● Instructions to follow
Retype the opening lines of the data exactly, stopping after the line that contains "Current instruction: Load". Skip every picture.

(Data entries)

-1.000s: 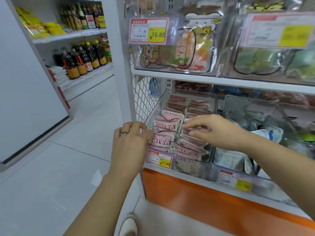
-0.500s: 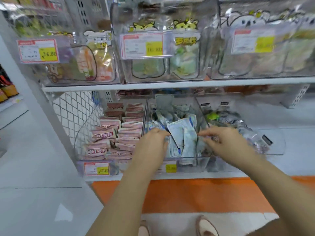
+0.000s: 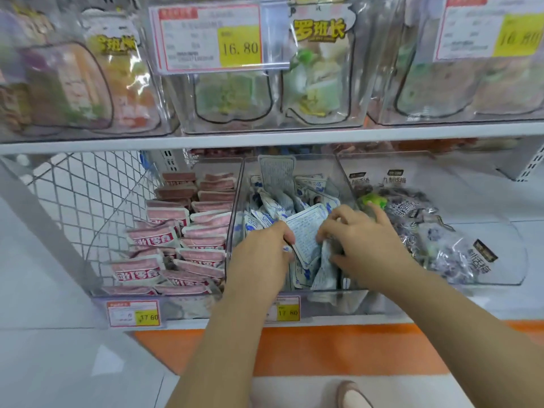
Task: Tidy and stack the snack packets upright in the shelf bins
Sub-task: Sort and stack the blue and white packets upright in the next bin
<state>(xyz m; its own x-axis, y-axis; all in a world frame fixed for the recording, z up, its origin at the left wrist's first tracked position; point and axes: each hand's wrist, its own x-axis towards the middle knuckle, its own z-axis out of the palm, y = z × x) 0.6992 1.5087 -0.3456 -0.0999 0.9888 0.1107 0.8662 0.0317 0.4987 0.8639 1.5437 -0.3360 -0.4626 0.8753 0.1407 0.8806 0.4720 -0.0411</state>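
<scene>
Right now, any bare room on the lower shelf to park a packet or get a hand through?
Bare shelf right of the plum bin, up to the back upright. Crowded: middle bin, heaped with blue-white packets, left hand and right hand both in it; pink bin full too.

Three bins stand side by side across the centre of the frame: the left bin (image 3: 188, 307), the middle bin (image 3: 347, 301) and the right bin (image 3: 512, 260). The left-bin packets (image 3: 182, 231) lie in two rows from front to back. The right-bin packets (image 3: 426, 231) lie heaped. My left hand (image 3: 259, 254) and right hand (image 3: 362, 240) reach into the middle bin and grip one packet (image 3: 306, 231) by its left and right edges, above the middle-bin packets (image 3: 273, 204). A mesh panel (image 3: 82, 195) stands left of the left bin. The shelf board (image 3: 265, 139) above carries the upper bins (image 3: 265, 113).
</scene>
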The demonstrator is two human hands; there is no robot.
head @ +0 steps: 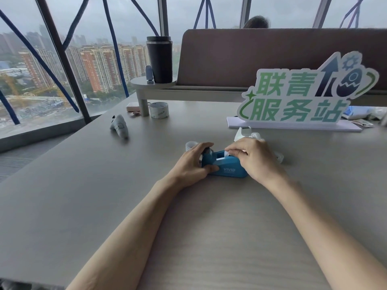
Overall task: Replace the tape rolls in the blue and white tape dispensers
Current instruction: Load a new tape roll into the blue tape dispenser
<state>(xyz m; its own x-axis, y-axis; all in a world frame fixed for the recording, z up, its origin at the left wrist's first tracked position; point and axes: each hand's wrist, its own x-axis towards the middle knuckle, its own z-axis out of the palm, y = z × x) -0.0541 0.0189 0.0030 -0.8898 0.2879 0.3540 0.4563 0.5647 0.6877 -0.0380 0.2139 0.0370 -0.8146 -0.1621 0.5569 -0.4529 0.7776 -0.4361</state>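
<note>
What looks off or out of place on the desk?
Nothing spilled or broken. Both hands, left hand and right hand, hold the blue dispenser, upright on the table. A grey handheld device lies on its side, apart, near the window. The white dispenser is mostly hidden behind the right hand.

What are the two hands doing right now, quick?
Left hand: closed around the left end of the blue tape dispenser, gripping it.
Right hand: on the dispenser's right end, fingertips pinching something white on top; what it is cannot be told.
</note>
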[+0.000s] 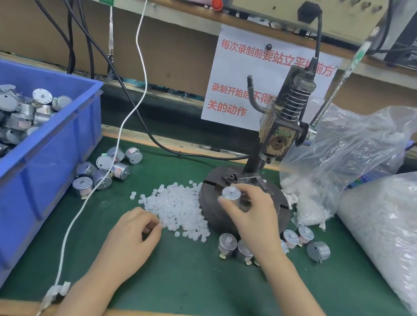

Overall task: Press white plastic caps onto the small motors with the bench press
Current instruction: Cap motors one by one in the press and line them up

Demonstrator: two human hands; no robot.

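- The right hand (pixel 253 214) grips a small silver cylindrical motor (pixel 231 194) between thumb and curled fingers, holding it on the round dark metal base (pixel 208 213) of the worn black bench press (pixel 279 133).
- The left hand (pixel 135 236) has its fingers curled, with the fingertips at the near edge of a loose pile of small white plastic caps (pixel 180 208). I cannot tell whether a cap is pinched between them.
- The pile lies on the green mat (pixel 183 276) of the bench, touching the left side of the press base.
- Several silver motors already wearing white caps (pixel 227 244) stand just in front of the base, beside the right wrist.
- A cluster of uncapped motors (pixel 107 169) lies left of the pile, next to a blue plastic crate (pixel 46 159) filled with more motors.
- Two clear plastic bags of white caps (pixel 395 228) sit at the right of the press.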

● Task output
-1.000s: 
-0.500s: 
+0.000s: 
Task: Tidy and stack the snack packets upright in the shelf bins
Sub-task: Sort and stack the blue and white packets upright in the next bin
<state>(xyz m; its own x-axis, y-axis; all in a world frame fixed for the recording, z up, its origin at the left wrist's first tracked position; point and axes: each hand's wrist, its own x-axis towards the middle knuckle, its own z-axis out of the palm, y = z × x) 0.6992 1.5087 -0.3456 -0.0999 0.9888 0.1107 0.8662 0.0317 0.4987 0.8639 1.5437 -0.3360 -0.4626 0.8753 0.1407 0.8806 0.4720 -0.0411</state>
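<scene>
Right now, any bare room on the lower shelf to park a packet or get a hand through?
Bare shelf right of the plum bin, up to the back upright. Crowded: middle bin, heaped with blue-white packets, left hand and right hand both in it; pink bin full too.

Three bins stand side by side across the centre of the frame: the left bin (image 3: 188, 307), the middle bin (image 3: 347, 301) and the right bin (image 3: 512, 260). The left-bin packets (image 3: 182, 231) lie in two rows from front to back. The right-bin packets (image 3: 426, 231) lie heaped. My left hand (image 3: 259, 254) and right hand (image 3: 362, 240) reach into the middle bin and grip one packet (image 3: 306, 231) by its left and right edges, above the middle-bin packets (image 3: 273, 204). A mesh panel (image 3: 82, 195) stands left of the left bin. The shelf board (image 3: 265, 139) above carries the upper bins (image 3: 265, 113).
</scene>
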The demonstrator is two human hands; there is no robot.
head @ +0 steps: 
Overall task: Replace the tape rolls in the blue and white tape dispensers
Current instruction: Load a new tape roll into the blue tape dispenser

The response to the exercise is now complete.